WHAT IS EXPECTED:
Output, word for word, the lines of this listing that fall between the line with "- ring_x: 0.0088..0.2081" and the line with "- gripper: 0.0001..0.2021", counting both of those lines, and no others.
BEGIN STORED DATA
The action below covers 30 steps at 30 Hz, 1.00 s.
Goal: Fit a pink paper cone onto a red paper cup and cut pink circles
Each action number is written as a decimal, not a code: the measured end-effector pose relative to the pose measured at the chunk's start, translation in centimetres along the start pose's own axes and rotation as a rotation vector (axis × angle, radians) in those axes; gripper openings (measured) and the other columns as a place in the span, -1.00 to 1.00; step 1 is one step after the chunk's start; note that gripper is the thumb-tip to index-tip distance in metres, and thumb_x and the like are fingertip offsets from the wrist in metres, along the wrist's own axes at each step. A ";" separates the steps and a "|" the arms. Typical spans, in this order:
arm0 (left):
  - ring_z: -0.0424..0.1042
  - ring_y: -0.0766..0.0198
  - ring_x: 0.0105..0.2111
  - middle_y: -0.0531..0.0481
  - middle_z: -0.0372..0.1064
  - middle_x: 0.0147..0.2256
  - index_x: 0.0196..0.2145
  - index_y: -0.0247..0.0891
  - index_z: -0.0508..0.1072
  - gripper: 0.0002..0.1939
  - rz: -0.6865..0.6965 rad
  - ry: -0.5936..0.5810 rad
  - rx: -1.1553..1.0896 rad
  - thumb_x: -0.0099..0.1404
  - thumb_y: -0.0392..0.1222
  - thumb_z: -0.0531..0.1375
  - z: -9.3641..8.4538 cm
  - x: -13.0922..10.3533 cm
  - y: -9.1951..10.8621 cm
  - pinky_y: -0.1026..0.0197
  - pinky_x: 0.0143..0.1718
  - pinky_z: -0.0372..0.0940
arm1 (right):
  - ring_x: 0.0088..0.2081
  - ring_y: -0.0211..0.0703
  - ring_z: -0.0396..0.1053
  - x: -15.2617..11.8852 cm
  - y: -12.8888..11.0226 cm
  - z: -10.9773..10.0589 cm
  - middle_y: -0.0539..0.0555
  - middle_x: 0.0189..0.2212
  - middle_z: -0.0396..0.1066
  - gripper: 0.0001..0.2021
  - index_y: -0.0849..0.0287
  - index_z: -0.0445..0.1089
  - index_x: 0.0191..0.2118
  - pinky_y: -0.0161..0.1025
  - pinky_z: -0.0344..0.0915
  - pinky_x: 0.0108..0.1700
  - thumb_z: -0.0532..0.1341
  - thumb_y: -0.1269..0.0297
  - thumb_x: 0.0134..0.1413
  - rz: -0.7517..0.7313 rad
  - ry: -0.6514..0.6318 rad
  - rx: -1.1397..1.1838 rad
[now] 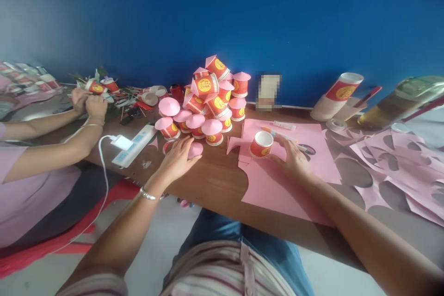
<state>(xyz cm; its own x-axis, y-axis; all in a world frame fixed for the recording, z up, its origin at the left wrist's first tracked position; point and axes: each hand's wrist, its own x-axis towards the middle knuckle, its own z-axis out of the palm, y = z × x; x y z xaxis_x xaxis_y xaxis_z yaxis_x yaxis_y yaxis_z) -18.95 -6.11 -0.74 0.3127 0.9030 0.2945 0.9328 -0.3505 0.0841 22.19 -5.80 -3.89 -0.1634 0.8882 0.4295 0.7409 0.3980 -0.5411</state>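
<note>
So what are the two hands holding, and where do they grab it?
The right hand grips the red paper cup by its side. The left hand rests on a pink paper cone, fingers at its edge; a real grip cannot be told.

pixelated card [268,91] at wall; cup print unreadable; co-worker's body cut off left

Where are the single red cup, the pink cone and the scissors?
red cup [261,144], head view, on its red side wall.
pink cone [195,149], head view, on its rounded top beside the left hand.
scissors [307,149], head view, on the dark handle loop.
</note>
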 end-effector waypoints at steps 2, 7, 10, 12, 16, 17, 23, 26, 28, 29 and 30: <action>0.36 -0.25 0.26 -0.41 0.33 0.28 0.30 -0.42 0.28 -0.38 -0.014 -0.077 0.029 0.42 0.00 0.23 0.2 0.2 0.1 -0.21 0.24 0.33 | 0.15 0.23 0.46 -0.1 -0.2 0.0 0.28 0.19 0.46 -0.41 0.12 0.29 0.28 0.12 0.40 0.18 0.20 -0.12 0.29 0.012 0.007 -0.011; 0.47 -0.22 0.13 -0.34 0.50 0.13 0.21 -0.41 0.41 -0.53 -0.002 -0.135 0.097 0.43 -0.13 0.21 -0.2 0.3 1.0 -0.24 0.27 0.24 | 0.13 0.23 0.47 -0.1 -0.6 -0.2 0.29 0.16 0.48 -0.40 0.13 0.28 0.30 0.13 0.40 0.18 0.22 -0.09 0.29 0.040 0.013 -0.039; 0.52 -0.16 0.05 -0.26 0.57 0.01 0.17 -0.34 0.45 -0.57 -0.016 -0.102 0.059 0.38 -0.22 0.23 -0.7 0.0 1.4 -0.22 0.26 0.25 | 0.12 0.24 0.48 0.0 -0.3 -0.1 0.30 0.13 0.50 -0.39 0.15 0.27 0.31 0.13 0.41 0.16 0.21 -0.09 0.29 0.008 0.014 -0.043; 0.53 -0.13 0.03 -0.23 0.57 0.00 0.18 -0.30 0.45 -0.56 -0.029 -0.081 0.004 0.37 -0.21 0.24 -1.0 -0.2 1.7 -0.17 0.19 0.32 | 0.11 0.23 0.48 0.1 0.0 -0.1 0.30 0.12 0.51 -0.40 0.16 0.26 0.32 0.13 0.42 0.14 0.19 -0.08 0.30 -0.022 0.034 -0.047; 0.50 -0.06 0.08 -0.19 0.51 0.10 0.21 -0.24 0.41 -0.54 -0.038 -0.050 -0.108 0.39 -0.15 0.23 -1.2 -0.3 2.4 -0.04 0.10 0.41 | 0.12 0.22 0.47 0.1 0.1 -0.1 0.28 0.13 0.50 -0.42 0.14 0.25 0.32 0.12 0.43 0.13 0.21 0.00 0.29 -0.049 0.048 -0.067; 0.48 -0.07 0.11 -0.19 0.49 0.13 0.22 -0.24 0.40 -0.53 -0.032 -0.049 -0.114 0.39 -0.13 0.24 -1.1 -0.3 2.5 -0.04 0.11 0.40 | 0.13 0.22 0.47 0.1 0.1 -0.2 0.28 0.13 0.50 -0.43 0.14 0.26 0.32 0.12 0.43 0.13 0.21 0.02 0.29 -0.054 0.050 -0.068; 0.33 -0.28 0.24 -0.29 0.34 0.28 0.31 -0.32 0.28 -0.30 -0.074 -0.178 -0.061 0.33 0.02 0.30 -1.2 -0.4 2.2 -0.24 0.23 0.31 | 0.09 0.22 0.49 0.1 0.2 -0.3 0.27 0.07 0.53 -0.45 0.14 0.25 0.32 0.12 0.44 0.11 0.21 0.09 0.28 -0.070 0.073 -0.066; 0.39 -0.22 0.20 -0.26 0.43 0.18 0.31 -0.29 0.27 -0.35 -0.100 -0.233 -0.094 0.33 -0.09 0.26 -1.6 -0.4 2.4 -0.21 0.18 0.34 | 0.08 0.22 0.49 0.2 0.4 -0.3 0.26 0.05 0.53 -0.45 0.12 0.25 0.32 0.13 0.45 0.09 0.21 0.13 0.27 -0.068 0.075 -0.062; 0.43 -0.14 0.16 -0.22 0.46 0.13 0.28 -0.25 0.30 -0.42 -0.090 -0.240 -0.137 0.33 -0.15 0.24 -1.8 -0.3 2.7 -0.15 0.15 0.36 | 0.08 0.22 0.49 0.2 0.4 -0.4 0.26 0.05 0.53 -0.46 0.12 0.24 0.32 0.14 0.45 0.09 0.21 0.16 0.27 -0.072 0.076 -0.057; 0.45 -0.11 0.13 -0.20 0.47 0.10 0.24 -0.23 0.34 -0.46 -0.081 -0.241 -0.159 0.32 -0.17 0.23 -1.9 -0.2 2.9 -0.12 0.12 0.38 | 0.08 0.21 0.49 0.2 0.4 -0.4 0.26 0.05 0.53 -0.46 0.12 0.24 0.32 0.14 0.45 0.09 0.21 0.17 0.27 -0.075 0.073 -0.055; 0.48 -0.08 0.09 -0.17 0.48 0.06 0.19 -0.21 0.38 -0.51 -0.071 -0.240 -0.179 0.32 -0.18 0.23 -1.9 -0.1 3.1 -0.09 0.09 0.39 | 0.08 0.21 0.49 0.2 0.4 -0.5 0.26 0.06 0.53 -0.45 0.12 0.24 0.33 0.14 0.45 0.09 0.21 0.17 0.26 -0.077 0.068 -0.054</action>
<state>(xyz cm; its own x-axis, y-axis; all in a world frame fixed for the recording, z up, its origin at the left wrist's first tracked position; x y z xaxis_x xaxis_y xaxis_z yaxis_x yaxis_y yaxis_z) -16.37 -7.74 1.33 0.3008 0.9524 0.0501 0.9142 -0.3029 0.2693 22.79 -5.56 -3.71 -0.1785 0.8370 0.5172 0.7620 0.4502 -0.4655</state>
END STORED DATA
TASK RESPONSE:
  - ring_x: 0.0088..0.2081
  - ring_y: -0.0211..0.0703
  - ring_z: -0.0396..0.1053
  - x: -15.2617..11.8852 cm
  - y: -12.8888..11.0226 cm
  - z: -10.9773..10.0589 cm
  - middle_y: -0.0539..0.0555
  - middle_x: 0.0189..0.2212
  - middle_z: -0.0396..0.1066
  - gripper: 0.0001..0.2021

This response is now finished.